- Try it:
Starting at the first line of the entries, extract each line up to and including the one that contains "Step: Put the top", but leave out the pictures.

- Data provided:
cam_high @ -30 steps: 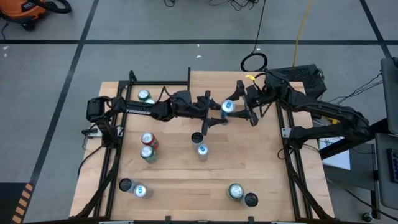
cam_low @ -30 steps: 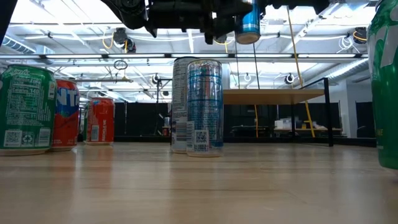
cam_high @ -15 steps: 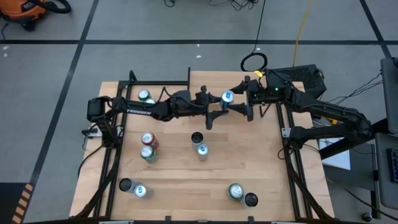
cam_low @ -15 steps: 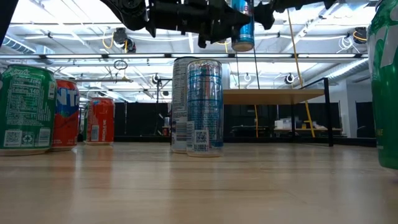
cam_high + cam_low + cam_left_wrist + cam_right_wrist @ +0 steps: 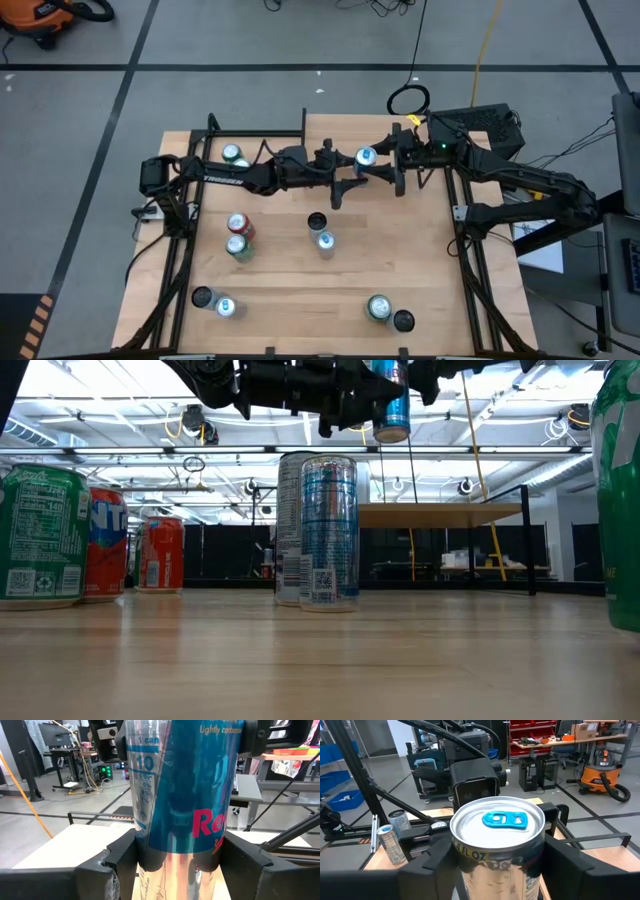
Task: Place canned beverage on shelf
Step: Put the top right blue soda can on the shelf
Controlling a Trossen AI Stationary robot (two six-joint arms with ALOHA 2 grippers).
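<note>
A slim blue-and-silver beverage can [image 5: 366,157] stands upright in the air over the table's far middle, high above the table in the low view [image 5: 390,405]. My left gripper [image 5: 352,178] reaches it from the left and my right gripper [image 5: 386,165] from the right, and both are shut on it. The shelf [image 5: 440,515], a light wood plank on thin black legs, stands at the table's far right [image 5: 335,128], beyond the can. My left gripper pinches the can's lower body [image 5: 150,845] between its two fingers, above the silver bottom. The fingers lie level and come from the table's left. The can is upright and lifted clear of the table. My right gripper pinches the can's upper part just under the rim [image 5: 465,855], one finger on each side. Its fingers lie level and come from the table's right, above the left gripper's hold. The can's lid with its blue tab [image 5: 504,820] faces up.
Several other cans stand on the table: a red [image 5: 238,225] and a green one [image 5: 238,247] at the left, a dark one [image 5: 317,220] and a slim blue one [image 5: 325,241] in the middle, and more near the front edge [image 5: 378,307]. A black frame [image 5: 255,133] stands at the far left.
My right gripper has swung round to face the can squarely, and its fingers now lie against the can's upper part. The can has shifted a little toward the table's far edge and stands straighter. My left gripper has kept its hold.
</note>
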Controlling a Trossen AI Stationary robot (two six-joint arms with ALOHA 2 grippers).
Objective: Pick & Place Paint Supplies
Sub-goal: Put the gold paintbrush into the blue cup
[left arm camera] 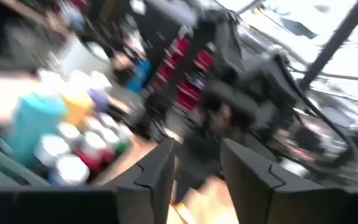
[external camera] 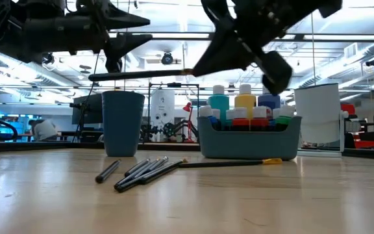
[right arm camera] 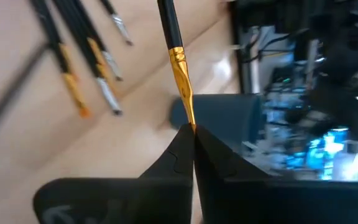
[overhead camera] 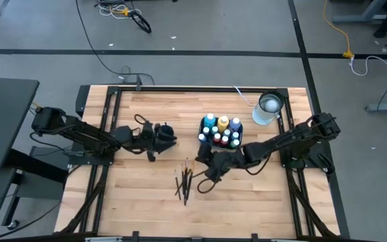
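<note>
My right gripper [right arm camera: 193, 130] is shut on a thin dark-handled paintbrush [external camera: 141, 75], held level in the air above the blue cup [external camera: 123, 122]. My left gripper [left arm camera: 197, 162] is raised beside that cup [overhead camera: 167, 130], open, with nothing plain between its fingers. Several more brushes [overhead camera: 183, 181] lie flat on the wooden table. The white-capped paint bottles [external camera: 245, 104] stand upright in a grey-blue bin [overhead camera: 239, 126]. One brush with a yellow end [external camera: 232, 163] lies in front of the bin. My right gripper pinches the paintbrush at the bristle end of its golden ferrule [right arm camera: 188, 115], between the very tips of its two fingers. The bristles are hidden between the fingers. The dark handle [right arm camera: 168, 25] runs straight on ahead of the fingers, lifted clear of the table.
A clear cup [overhead camera: 269, 107] stands at the table's far right, behind the bin. Bare wood lies along the near edge [overhead camera: 247, 208]. Black frame rails [overhead camera: 294, 181] run along the left and right sides.
</note>
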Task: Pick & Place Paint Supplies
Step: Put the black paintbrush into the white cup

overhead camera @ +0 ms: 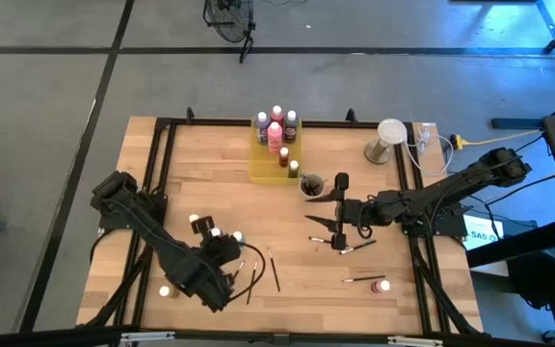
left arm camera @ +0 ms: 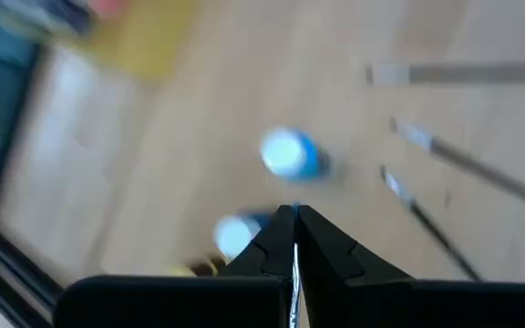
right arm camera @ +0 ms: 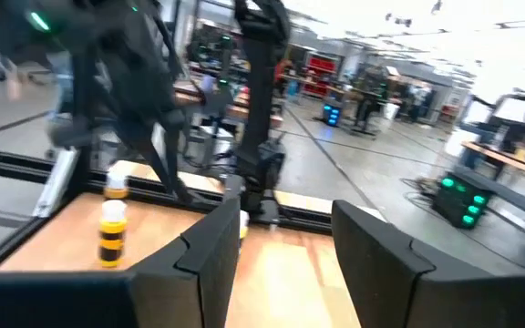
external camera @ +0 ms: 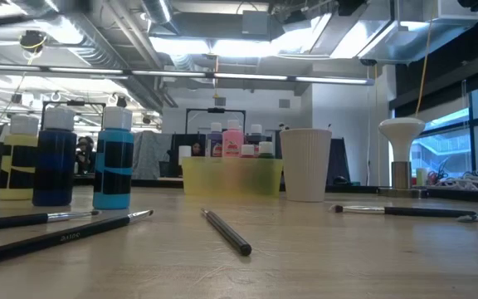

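My left claw sits pinched shut on nothing at seven o'clock on the table, bottles just beyond it at eleven. My right claw, half spread and empty, hovers mid-table; a brush lies just at its five o'clock, long axis three-to-nine. The right arm is nearer, I judge. The yellow tray waits at twelve.

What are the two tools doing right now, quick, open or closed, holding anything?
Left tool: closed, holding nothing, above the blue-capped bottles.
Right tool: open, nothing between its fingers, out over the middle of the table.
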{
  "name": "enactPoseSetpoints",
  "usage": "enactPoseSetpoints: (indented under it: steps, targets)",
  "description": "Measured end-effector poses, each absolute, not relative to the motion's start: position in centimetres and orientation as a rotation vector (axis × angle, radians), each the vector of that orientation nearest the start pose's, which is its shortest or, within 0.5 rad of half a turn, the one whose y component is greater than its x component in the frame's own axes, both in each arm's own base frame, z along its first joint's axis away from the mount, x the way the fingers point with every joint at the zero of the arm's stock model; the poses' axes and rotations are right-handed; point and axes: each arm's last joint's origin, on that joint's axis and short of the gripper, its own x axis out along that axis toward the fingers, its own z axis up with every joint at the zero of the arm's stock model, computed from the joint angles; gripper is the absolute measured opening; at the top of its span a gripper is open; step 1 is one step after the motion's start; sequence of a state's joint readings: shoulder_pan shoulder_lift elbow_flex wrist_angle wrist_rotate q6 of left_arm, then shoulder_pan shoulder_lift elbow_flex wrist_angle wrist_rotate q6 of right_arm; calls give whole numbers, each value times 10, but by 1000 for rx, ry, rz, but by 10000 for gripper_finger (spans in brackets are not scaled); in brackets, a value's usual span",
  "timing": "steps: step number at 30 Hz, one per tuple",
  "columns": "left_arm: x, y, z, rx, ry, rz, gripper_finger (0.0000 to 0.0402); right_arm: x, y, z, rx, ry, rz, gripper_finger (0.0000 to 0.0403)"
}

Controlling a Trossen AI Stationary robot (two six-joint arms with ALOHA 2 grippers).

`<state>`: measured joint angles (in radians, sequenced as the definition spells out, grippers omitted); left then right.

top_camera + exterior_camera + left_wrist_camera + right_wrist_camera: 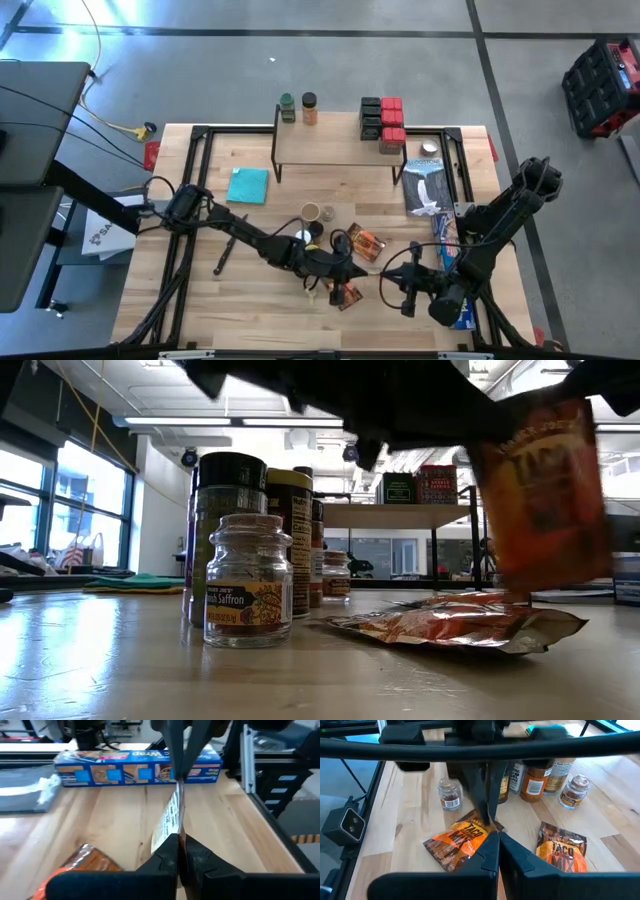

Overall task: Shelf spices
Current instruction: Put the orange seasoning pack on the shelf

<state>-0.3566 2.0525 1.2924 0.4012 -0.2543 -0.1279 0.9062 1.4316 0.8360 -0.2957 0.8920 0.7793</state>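
My left gripper [181, 780] pinches the top edge of an orange-brown flat taco-mix packet [545, 490], which hangs upright, long axis vertical, above the large wooden table [200, 300]. My right gripper [495, 837] waits clamped shut nearby.

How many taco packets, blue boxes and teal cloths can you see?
Taco packets: 2
Blue box: 1
Teal cloth: 1
Total: 4
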Motion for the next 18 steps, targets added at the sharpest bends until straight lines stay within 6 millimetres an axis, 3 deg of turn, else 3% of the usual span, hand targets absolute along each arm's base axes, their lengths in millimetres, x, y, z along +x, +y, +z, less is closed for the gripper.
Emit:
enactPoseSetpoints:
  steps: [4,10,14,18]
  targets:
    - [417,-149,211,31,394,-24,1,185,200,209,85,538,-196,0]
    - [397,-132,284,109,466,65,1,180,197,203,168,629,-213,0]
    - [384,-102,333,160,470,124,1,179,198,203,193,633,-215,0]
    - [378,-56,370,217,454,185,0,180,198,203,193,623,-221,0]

- Solution to this problem:
cam_high @ -30 steps: 
cam_low @ -30 steps: 
cam_high @ -15 steps: 
cam_low @ -15 steps: 
cam_high + cam_low + cam_left_wrist + cam_right_wrist @ +0 steps: 
Task: Place canned beverage on shelf
Step: Put the top right blue soda can on the shelf

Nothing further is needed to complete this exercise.